H₂ Plane

The engineering of hydrogen aviation cannot be achieved through a simple fuel tank and turbofan engine swap from a traditional plane. It requires a ground-up redesign to accommodate the unique physical properties of the fuel. The H₂-Lifting Body replaces traditional architectures with an integrated trapezoid lifting body where every component performs a structural and propulsive role. By choosing a 50 bar pressure at 80 K, the design achieves an optimal balance between weight penalties, structural stiffness, and simplified aviation safety regulations.

The structural foundation is a trapezoidal pressure vessel constructed from a PEEK and carbon fiber matrix. The top of the vessel features a shallow-arched surface that serves as the cabin floor, allowing the skin to carry internal pressure as hoop stress. The cabin is positioned at the top of this pedestal to ensure safety and structural integration. The hydrogen tank extends to the flat belly, providing a rigid pneumatic beam that supports the entire airframe. This configuration eliminates the need for a separate heavy skeleton or internal supports.

The propulsion system is a nozzle-less, turbopump-less, air-augmented rocket architecture. Utilizing the 50 bar internal tank pressure, supercritical hydrogen and subcooled liquid oxygen are fed directly into the combustion zone. This avoids the mass of turbomachinery found in conventional H₂ systems. A 5-meter belly duct ingests boundary layer air, leveraging the expansion of high-pressure hydrogen to entrain mass and generate thrust. This design allows the use of lower hydrogen densities (18.6 kg/m³) while remaining highly competitive with hydrocarbon-powered aircraft.

Technical specifications focus on mass efficiency and aerodynamic performance. The maximum take-off weight is 51,360 kg. The hydrogen reservoir contains 1860 kg of fuel, while a cascaded subcooled liquid oxygen tank at the bottom of the vessel holds 11,500 kg of oxygen.

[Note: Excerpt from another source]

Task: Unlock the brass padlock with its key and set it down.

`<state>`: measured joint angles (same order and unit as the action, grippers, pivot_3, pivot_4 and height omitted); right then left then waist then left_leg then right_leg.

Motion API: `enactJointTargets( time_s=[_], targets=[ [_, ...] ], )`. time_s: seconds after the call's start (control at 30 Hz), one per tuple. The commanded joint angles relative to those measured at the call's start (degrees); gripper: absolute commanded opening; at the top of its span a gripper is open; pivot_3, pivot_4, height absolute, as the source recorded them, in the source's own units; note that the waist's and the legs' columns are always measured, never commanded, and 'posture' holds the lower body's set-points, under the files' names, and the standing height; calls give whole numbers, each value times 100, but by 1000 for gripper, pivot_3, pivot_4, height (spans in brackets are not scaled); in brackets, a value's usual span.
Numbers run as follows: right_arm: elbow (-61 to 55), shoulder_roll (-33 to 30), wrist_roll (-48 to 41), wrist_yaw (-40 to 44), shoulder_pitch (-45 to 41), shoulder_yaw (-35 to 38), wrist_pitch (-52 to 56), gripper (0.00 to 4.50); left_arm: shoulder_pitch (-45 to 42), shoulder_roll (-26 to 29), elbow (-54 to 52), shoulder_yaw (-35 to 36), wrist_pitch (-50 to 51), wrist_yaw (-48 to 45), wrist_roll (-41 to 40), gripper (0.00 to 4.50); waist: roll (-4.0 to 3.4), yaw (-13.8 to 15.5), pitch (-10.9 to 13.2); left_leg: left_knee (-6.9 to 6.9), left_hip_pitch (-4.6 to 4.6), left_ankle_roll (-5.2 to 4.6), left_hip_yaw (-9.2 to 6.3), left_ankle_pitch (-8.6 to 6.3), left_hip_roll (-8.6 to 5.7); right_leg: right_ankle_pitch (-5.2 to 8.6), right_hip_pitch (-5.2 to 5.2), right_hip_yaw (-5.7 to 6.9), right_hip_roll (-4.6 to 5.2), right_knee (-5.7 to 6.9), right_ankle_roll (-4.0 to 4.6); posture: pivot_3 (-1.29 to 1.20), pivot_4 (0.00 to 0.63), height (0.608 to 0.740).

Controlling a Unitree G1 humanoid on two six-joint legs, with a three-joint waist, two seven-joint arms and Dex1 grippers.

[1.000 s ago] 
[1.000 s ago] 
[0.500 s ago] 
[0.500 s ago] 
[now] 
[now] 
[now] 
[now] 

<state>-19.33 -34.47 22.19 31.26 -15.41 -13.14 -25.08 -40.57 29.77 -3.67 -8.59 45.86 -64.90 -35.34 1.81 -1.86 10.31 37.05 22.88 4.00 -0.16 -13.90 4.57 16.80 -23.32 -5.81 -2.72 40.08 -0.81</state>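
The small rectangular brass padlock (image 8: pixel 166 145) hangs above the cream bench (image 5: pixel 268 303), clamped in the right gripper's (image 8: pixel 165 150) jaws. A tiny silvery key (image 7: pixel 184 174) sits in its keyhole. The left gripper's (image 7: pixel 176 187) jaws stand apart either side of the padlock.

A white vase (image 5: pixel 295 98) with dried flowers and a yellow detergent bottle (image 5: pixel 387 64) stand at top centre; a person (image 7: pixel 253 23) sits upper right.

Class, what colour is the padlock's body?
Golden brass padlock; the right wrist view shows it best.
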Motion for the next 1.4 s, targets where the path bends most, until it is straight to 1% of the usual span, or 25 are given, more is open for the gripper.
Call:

This provides a transcontinental range of 4200 to 4500 km at a cruise altitude of 15,000 meters and a speed of Mach 0.92. The low hydrogen requirement reduces fuel costs and infrastructure complexity compared to liquid hydrogen designs.

Aerodynamics are optimized through a tandem bi-plane wing configuration with no vertical stabilizer or rudder at the tail. Instead, vertical box supports on each wing set double as structural reinforcements and rudders. This tailless profile reduces wetted area and eliminates dead weight. The lower wings are an extension of the flat belly to maximize lift, while the upper wings attach at the cabin-tank junction to utilize the structural rigidity of the 50 bar vessel. This integration makes the aircraft lean, balanced, and highly aerodynamic.

The VTOL phase utilizes a ground-integrated launch pad support system that provides hot air pneumatic assist during lift-off. This support reduces the initial thrust requirement and the take off propellant consumption. To further optimize mass, the traditional landing gear is eliminated and replaced by the VTOL thrusters. Conventional gear represents a permanent mass penalty, whereas the propulsion hardware for VTOL is lighter and the consumed propellant results in zero dead weight for the cruise and landing phases. The aerodynamic profile achieves a high lift-to-drag ratio and lower stall speeds compared to standard commercial aircraft. These characteristics lower the energy penalty associated with the VTOL-to-horizontal transition.

The airframe is capable of longitudinal scaling to increase range. The tandem wing configuration allows for a longer fuselage than traditional aircraft because lift is generated at two distinct points along the body, which manages the center of pressure more effectively. By extending the peek and carbon fiber tank structure between the wings, the fuel volume can be increased without disrupting the aerodynamic balance or the 50 bar structural logic of the pneumatic beam.